Post by Patience Ogbeba MBCS
Cloud Architect | Cloud security | Cybersecurity-PenTester| Post-Quantum Encryption Advocate | Professional Member - The British Chartered Institute for IT
A symmetric KMS key uses the same key material for both encrypt and decrypt operations BUT The key material being shared does not mean the permissions have to be shared. AWS KMS evaluates permissions at the API level. When a workload calls kms:Encrypt, → KMS checks whether the calling principal is explicitly allowed to perform that action. When it calls kms:Decrypt, → KMS checks whether the calling principal is explicitly allowed to perform that action. You can grant one without the other. The key itself does not care about it's material. KMS enforces this actions at the gate. This means you can and should » give your ingestion pipeline only the right to encrypt » and your processing service only the right to decrypt. Security Implication If your ingestion pipeline is compromised, » the attacker can write garbage to your data store » the attacker cannot read a single byte of your existing records. This is a meaningful security boundary.
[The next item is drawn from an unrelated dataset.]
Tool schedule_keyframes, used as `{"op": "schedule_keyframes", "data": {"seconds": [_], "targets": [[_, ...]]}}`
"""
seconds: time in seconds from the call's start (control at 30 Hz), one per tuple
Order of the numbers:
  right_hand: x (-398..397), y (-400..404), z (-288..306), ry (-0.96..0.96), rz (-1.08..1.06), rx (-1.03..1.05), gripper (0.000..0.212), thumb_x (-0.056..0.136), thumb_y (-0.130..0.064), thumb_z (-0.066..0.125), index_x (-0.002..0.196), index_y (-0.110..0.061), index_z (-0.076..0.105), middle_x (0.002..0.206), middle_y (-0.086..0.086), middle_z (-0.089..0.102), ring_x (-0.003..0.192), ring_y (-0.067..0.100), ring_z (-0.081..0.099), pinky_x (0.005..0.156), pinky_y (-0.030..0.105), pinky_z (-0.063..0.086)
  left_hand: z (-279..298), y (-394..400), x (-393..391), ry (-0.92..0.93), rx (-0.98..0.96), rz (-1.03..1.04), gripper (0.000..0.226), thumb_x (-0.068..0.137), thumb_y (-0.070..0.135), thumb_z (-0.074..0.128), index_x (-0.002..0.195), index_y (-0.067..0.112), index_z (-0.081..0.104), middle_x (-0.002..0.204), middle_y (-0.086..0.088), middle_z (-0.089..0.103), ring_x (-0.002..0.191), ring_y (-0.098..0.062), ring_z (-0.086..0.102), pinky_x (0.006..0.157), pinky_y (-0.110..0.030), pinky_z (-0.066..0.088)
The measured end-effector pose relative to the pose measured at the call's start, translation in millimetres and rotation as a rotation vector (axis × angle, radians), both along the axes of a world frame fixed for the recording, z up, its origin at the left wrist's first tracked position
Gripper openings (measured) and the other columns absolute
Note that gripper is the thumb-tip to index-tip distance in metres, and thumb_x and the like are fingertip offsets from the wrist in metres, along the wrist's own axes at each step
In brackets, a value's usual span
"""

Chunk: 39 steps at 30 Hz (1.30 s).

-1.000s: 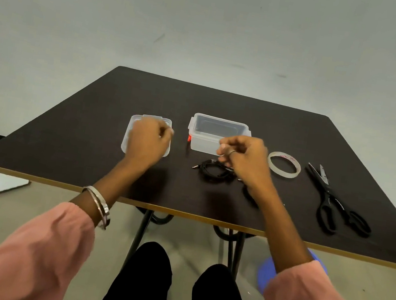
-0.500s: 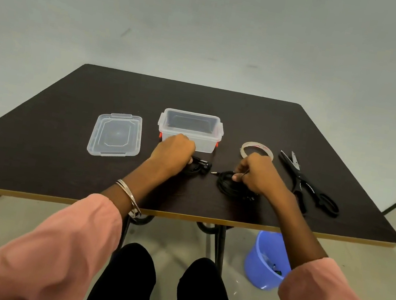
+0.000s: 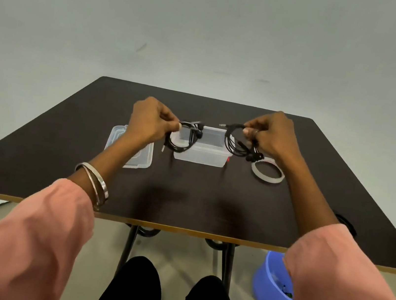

When engineers set up AWS KMS for the first time, the most natural thing is to create one key and one IAM role that can do everything with it. » The role writes encrypted data to S3. » The role reads it back. » The role handles both sides of the transaction. What happens if that role is compromised? » An attacker who gains control of a role with both kms:Encrypt and kms:Decrypt permissions can read every piece of encrypted data your system has ever produced. Splitting roles does not prevent the initial compromise. It cuts the blast radius in half and frequently makes the difference between a security incident and a catastrophic data breach.